The Division of Social and Transcultural Psychiatry is a network of scholars and clinicians within the Department of Psychiatry, Faculty of Medicine, McGill University, devoted to promoting research, training and consultation in social and cultural psychiatry. The Division has produced an excellent series entitled Global Mental Health: Bridging the Perspectives of Cultural Psychiatry and Public Health. Here are some of the series.
Vikram Patel - Why Mental Health Matters to Global Health (ASI 2012)

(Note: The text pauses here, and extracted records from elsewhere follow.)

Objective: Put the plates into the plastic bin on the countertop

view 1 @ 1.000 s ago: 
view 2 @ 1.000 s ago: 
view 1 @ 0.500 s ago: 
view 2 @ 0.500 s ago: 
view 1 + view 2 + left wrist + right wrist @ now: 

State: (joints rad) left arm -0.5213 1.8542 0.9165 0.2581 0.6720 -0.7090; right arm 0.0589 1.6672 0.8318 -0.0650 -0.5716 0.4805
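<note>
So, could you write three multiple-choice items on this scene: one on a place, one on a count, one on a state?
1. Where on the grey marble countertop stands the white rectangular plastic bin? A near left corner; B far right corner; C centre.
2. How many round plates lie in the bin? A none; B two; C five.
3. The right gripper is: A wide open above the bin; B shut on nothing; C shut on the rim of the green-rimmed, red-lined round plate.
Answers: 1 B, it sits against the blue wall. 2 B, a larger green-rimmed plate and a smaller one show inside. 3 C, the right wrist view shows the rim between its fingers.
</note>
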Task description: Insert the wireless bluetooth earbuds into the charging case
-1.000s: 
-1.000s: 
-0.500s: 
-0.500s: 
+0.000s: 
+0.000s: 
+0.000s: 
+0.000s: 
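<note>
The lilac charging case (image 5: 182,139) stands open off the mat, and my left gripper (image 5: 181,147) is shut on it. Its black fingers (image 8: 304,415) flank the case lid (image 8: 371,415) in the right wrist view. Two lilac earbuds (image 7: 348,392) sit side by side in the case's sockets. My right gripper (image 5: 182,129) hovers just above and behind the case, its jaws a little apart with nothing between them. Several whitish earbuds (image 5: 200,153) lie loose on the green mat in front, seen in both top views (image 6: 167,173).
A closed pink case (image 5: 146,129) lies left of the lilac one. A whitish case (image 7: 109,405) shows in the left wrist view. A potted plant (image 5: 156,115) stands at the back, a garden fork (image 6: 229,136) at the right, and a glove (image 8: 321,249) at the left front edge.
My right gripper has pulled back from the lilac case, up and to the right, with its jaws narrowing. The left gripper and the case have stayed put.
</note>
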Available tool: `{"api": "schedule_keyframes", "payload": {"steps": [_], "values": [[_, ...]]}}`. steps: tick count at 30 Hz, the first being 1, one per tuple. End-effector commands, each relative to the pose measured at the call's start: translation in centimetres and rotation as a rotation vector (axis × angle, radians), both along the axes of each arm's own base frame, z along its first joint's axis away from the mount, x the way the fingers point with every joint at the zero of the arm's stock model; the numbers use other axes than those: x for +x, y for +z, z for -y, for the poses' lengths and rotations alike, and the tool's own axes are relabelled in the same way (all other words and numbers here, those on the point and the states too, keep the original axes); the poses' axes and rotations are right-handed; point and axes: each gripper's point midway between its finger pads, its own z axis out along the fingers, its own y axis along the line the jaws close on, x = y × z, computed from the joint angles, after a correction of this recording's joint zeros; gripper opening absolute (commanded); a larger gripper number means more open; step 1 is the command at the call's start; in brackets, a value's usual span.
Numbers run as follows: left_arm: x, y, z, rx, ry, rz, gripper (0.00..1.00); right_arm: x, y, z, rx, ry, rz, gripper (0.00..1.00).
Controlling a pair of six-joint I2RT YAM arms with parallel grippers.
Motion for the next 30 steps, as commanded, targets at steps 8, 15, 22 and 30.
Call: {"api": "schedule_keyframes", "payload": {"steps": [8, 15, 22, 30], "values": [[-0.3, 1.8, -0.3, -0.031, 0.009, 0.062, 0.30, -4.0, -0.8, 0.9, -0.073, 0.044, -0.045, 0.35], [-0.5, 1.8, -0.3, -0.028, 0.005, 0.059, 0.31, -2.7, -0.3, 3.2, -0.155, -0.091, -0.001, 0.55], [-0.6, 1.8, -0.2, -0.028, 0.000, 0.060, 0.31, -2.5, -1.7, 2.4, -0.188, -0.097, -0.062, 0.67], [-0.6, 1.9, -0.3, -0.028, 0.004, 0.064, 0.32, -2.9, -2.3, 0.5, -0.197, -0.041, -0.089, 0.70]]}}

"Global health is the new avatar for what we once called "international health" and, going back further in time, "tropical medicine". Global health stands out from its predecessors in three key respects: first, its priorities are determined by the science of the burden of disease; second, its driving philosophy is equity, i.e. justice and fairness in the distribution of health in society; and third, its scope is global, i.e. it concerns actions which can benefit the health of people globally.
This presentation will present evidence to make the case that mental health is not only relevant to global health in all these respects, but in fact lies at its very heart. The presentation will then address some key road-blocks to global efforts to improve access to care for people with mental disorders, in particular the grave shortage and iniquitous distribution of mental health specialist resources. New evidence from low resource settings is showing how task-sharing of mental health care with lay and community health workers is an effective model for delivery of evidence-based treatments for mental disorders. Armed with the knowledge that one can unpack complex mental health treatments, and train and support non-professionals to deliver them, perhaps the promise of mental health for all is realizable. In particular, we will need to empower those who are affected by mental disorders to assure their right to receive care that enables recovery and live a life of dignity. We can attain the lofty goal of "mental health for all" only if we involve all in the process."
Gilles Bibeau - Halt to the Abuse of Globalization in the field of Mental Health (ASI 2012)
The notion of culture has been under attack in anthropology during the last decades. People have particularly denounced what appears as a double process of objectification: internally, when cultures are presented as coherent and homogeneous entities; externally, when societies and cultures are presented as well-bounded and clearly separated from one another. These critiques
have been formulated against a double horizon: (i) a historical one where colonization is analyzed as having produced a certain vision of the Otherness of the alien cultures: a vision built on processes of exoticization that facilitated the colonizer’s domination and the play of power relationships; and (ii) a transversal horizon with the current awareness of the power of
globalization forces including the importance of large-scale movements of populations, the circulation of images and products through trade and the media, and individuals’ concrete and imaginary travels throughout societies and cultures where they can live and imagine themselves as participating in multiple worlds. It is striking to see that at the very same moment when
anthropology was criticizing the notion of Culture, mental health clinicians and researchers seemed to have discovered Culture. However, most of them seem unaware of the traps that this notion entails. Cultures are generally heterogeneous, plural and paradoxical; they are infused and modulated by power relationships at the global and local levels. Individuals circulate between
various cultural worlds and often belong simultaneously to several of them. This paper will discuss the implications of a critical medical anthropology for global mental health.
The “folie à trois” between global mental health, anthropology and psychiatry
Joop de Jong, Free University Amsterdam
Mitigating the global mental health gap is complicated by controversies around the need to address psychiatric versus psychosocial problems, the professional disciplines and societal sectors being involved, the collaboration between community, (non-) governmental and international actors, the applicability of “talking therapy”, the emphasis on vulnerability versus resilience, the way to deal with complex health systems and with culturally-diverse groups, or the question whether day-to-day care is different in times of disaster or political violence. This presentation will first argue that a public mental health paradigm may help to transcend many of these contradictions that often seem to be more relevant for professionals and scholars than for people coming to terms with their plight. Secondly, this presentation will elaborate the complementarity of a universalistic view of mental health versus local perceptions and expressions such as idioms of distress. The choice between these perspectives is highly relevant for the type of practitioners that is likely being involved in solving socio-psychological or more serious afflictions. This implicates a need for research into the efficacy of local healing methods and into the healers’ contribution to bridge the mental health gap. Thirdly, the perennial debate between universalism and relativism may be solved with cultural neuro-scientific and neuro-anthropological research. The paradigm of cultural neuroscience may help us refine our global psychiatric diagnostic classification system and assist in bridging the worlds of global mental health, anthropology, psychiatry and epidemiology.